Re: RFC: revert to external snapshot API

Nikolay Shirokovskiy <nshirokovskiy@xxxxxxxxxxxxx> · Mon, 13 Sep 2021 17:52:49 +0300

ср, 8 сент. 2021 г. в 12:27, Peter Krempa <pkrempa@xxxxxxxxxx>:
On Tue, Aug 31, 2021 at 16:46:25 +0300, Nikolay Shirokovskiy wrote:

> Hi, all.

Hi, sorry for the late reply I was on PTO.

> I want to implement reverting to external snapshot functionality.

> I've checked the mailing list history and found some previous attempts

> (not sure if this is a complete list of them).

> 

> [1] was done in 2012 by the Redhat team itself. [2] and [3] was done in

> 2018.

> Looks like it was not clear how the API should look like.

One additional thing is that me and phrdina started discussing this (in

person so I can't point you to a discussion) 2 weeks ago.

I'll summarize the points we agreed upon.

> For example we have disk.qcow2 <- disk.snap1 chain <- disk.snap2 chain

> (after

> having snap1 and snap2 snapshots). Now we want to revert to snap1 snapshot.
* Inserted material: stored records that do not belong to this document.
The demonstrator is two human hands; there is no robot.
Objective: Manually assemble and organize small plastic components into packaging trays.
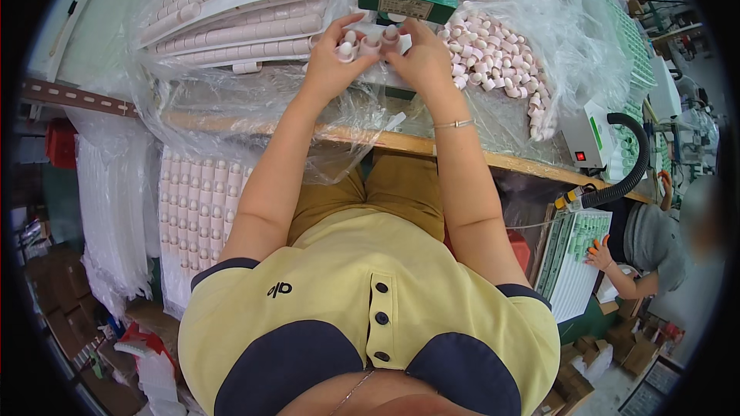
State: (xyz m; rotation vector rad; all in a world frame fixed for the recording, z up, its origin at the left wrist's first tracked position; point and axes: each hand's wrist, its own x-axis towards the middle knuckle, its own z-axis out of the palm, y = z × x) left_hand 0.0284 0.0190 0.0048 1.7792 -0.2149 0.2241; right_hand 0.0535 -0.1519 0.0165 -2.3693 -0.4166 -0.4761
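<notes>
White trays (235, 10): were stacked, carried pink cylinders (258, 25).
Left hand (331, 66): gripped left cup (346, 52).
Middle cup (370, 44): sat between both hands.
Right hand (425, 62): gripped right cup (391, 41), before green machine (407, 5).
Loose pieces (493, 54): lay piled rightmost.

At twelve o'clock we've got two bare hands, one left hand (327, 65) and one right hand (426, 64), and between them we count three small pink cups (370, 48)! Also at twelve, one green-based machine (407, 5). Round to one o'clock: one heap of small pink-and-white pieces (493, 54), too jumbled for us to tally. Near three, we spot one black corrugated hose (641, 146). Down at six, three dark shirt buttons (381, 317); near one, one bracelet (455, 124).
</notes>
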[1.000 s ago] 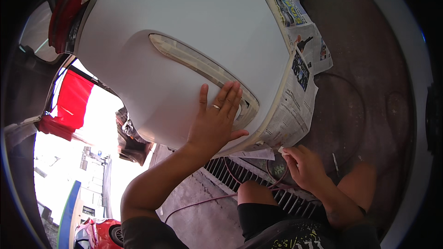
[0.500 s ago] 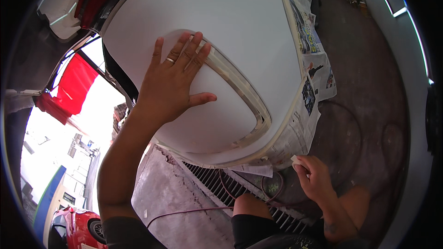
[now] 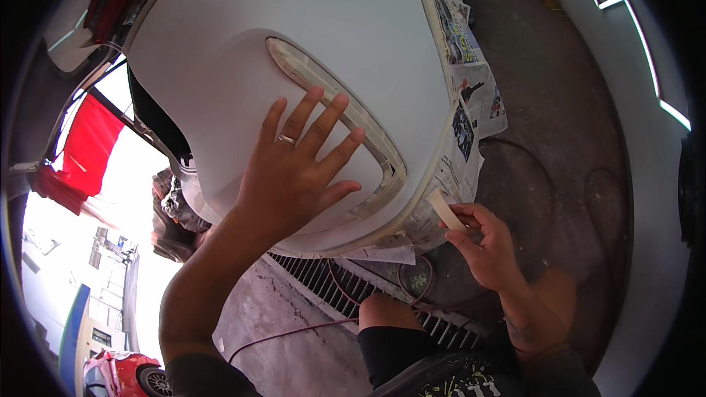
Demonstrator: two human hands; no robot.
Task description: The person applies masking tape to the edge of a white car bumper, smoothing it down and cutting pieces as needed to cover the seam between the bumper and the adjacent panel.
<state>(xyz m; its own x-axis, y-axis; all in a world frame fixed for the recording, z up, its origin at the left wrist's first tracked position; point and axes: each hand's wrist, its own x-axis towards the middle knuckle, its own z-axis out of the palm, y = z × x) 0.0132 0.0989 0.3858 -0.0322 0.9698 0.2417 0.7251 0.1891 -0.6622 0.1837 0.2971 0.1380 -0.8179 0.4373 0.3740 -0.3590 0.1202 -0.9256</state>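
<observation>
A pale grey car body panel (image 3: pixel 368 37) fills the middle of the view. Set in it is a curved, slot-like recess lined with beige tape (image 3: pixel 353 106). My left hand (image 3: pixel 290 165) is spread over the panel, fingertips at the lower side of the taped recess; a ring shows on one finger. Whether its palm rests on the surface, I cannot tell. At the panel's lower right edge, my right hand (image 3: pixel 482 242) pinches a narrow beige piece (image 3: pixel 445 209), seemingly masking tape seen edge-on, between thumb and fingers.
Newspaper masking (image 3: pixel 463 140) borders the panel on the right. Below run a floor grate (image 3: pixel 316 283) and a thin hose (image 3: pixel 294 329). Red cloth (image 3: pixel 92 143) hangs at the left, above a patterned dark bundle (image 3: pixel 173 224). A red car (image 3: pixel 121 375) stands at lower left.
My left hand has moved down along the panel, uncovering the recess's upper end. My right hand has risen toward the panel edge, showing more of the beige piece. The view has shifted slightly.
</observation>
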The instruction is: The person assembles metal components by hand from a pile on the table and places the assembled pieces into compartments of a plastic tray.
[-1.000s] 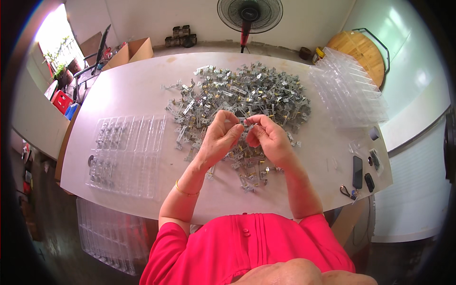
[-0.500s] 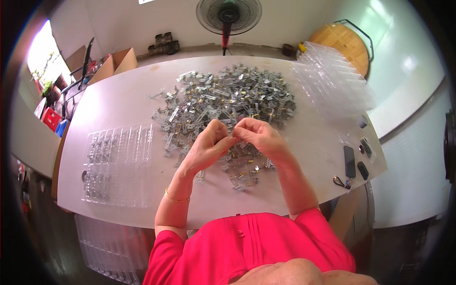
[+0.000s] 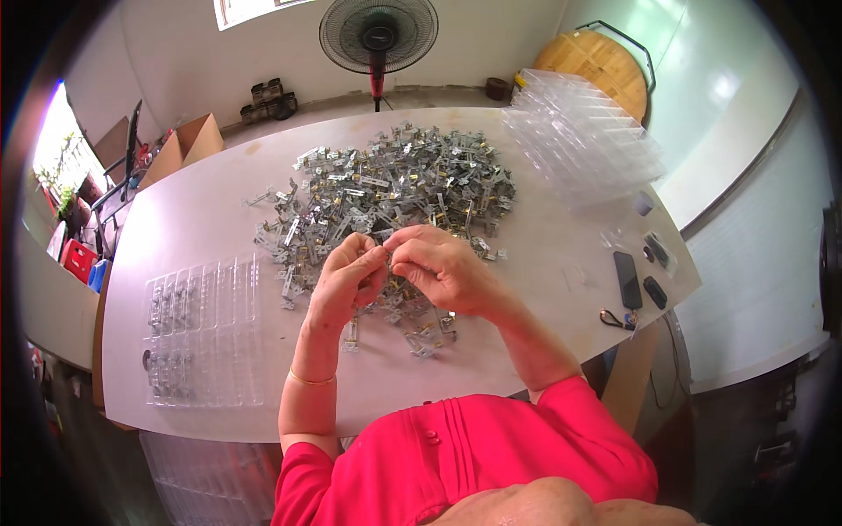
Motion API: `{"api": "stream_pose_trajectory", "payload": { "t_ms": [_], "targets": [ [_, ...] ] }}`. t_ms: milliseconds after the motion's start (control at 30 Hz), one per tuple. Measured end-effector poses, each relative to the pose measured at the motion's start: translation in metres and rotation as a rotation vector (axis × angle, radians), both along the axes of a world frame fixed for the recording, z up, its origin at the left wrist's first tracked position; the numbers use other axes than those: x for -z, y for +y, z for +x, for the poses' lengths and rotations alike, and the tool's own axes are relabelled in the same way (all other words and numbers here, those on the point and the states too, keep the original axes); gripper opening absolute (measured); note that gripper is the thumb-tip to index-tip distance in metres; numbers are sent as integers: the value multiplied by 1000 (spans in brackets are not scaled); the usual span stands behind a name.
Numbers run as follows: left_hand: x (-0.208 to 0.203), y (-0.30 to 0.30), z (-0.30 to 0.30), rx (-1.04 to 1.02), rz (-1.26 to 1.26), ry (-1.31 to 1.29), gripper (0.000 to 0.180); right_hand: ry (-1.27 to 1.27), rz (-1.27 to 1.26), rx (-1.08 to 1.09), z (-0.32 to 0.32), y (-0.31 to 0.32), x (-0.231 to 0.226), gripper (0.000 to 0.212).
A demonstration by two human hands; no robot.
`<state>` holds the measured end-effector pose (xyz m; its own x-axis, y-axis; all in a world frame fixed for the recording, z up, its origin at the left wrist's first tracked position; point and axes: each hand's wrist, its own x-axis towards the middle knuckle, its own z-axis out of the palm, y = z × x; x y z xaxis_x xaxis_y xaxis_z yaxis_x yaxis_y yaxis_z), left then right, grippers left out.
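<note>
Above the near edge of a heap of small metal brackets [image 3: 395, 188], my left hand [image 3: 347, 279] and my right hand [image 3: 445, 270] meet with their fingertips together. The left is closed in a pinch, thumb against the bent fingers. Curled fingers close the right one too, its thumb tucked beneath. Whatever small piece lies between the fingertips is hidden. A few loose brackets [image 3: 425, 340] lie just below the hands. To the left, a clear plastic tray [image 3: 235, 337] has slots, and those on its left side hold several metal parts.
Clear plastic trays [image 3: 583, 145] are stacked at the far right of the table [image 3: 491, 359]. A black phone [image 3: 628, 279], a small black device [image 3: 654, 292] and keys on a strap [image 3: 614, 321] lie at the right edge. Beyond the table stands a fan [image 3: 378, 37].
The whole view has shifted, so the heap and fan appear farther left. My right hand has turned, its fingers now reaching over toward the left fingertips. Both hands stay together.
</note>
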<state>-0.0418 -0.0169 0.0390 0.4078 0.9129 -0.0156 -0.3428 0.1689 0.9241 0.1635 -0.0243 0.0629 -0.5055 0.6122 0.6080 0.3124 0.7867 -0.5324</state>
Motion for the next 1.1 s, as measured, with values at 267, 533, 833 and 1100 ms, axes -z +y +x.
{"api": "stream_pose_trajectory", "payload": {
  "t_ms": [267,533,833,1100],
  "targets": [
    [2,1,-9,82,-27,-86,29,100,-50,-3,-8,0,4,6],
    [11,12,-13,-189,149,-66,29,538,-484,-6,-3,6,9,9],
    [13,7,-2,-185,454,-71,32,883,-988,-68,-11,22,42,17],
    [24,14,-2,-211,291,-181,22,489,-751,159,-20,18,43,18]
  ]
}}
There's one implementation snag we currently have which complicates

stuff. Let's expand your above scenario with the snapshot states:

                           s                      s

                           n                      n

                           a                      a

                           p                      p

                           1                      2

                                                                          p

o                          │                      │                       r

r    base.qcow2            │    snap1.qcow2       │    snap2.qcow2        e

i ───────────────────────► │ ────────────────────►│ ────────────────────► s

g                          │                      │                       e

i                          │                      │                       n

n                                                                         t

A rather big set of problems which we will necessarily encounter when

implementing this comes from the following:

1) users can modify the VM betwen snapshots or between the last snapshot

and the abandoned state and this modification (e.g. changing a disk

image) must be considered to prevent data loss when manipulating the

images.

Hi, Peter!

Can you please explain in more detail what the issue is? For example if
after snap1 I changed disk image to some base2.qcow2 then snap1.qcow2 is 
expected to be managed by mgmt (expected to be deleted I guess). Then I made
a snap2. Now I have base.qcow2 (keeping snap1 state) and  base2.qcow2 (keeping snap2 state) <-snap2.qcow2
chain. Thanks to metadata I can revert to both snap1 and snap2 as I know the domain
xml in those states and these xmls references right images (snap1 references base.qcow2
and snap2 references base2.qcow2).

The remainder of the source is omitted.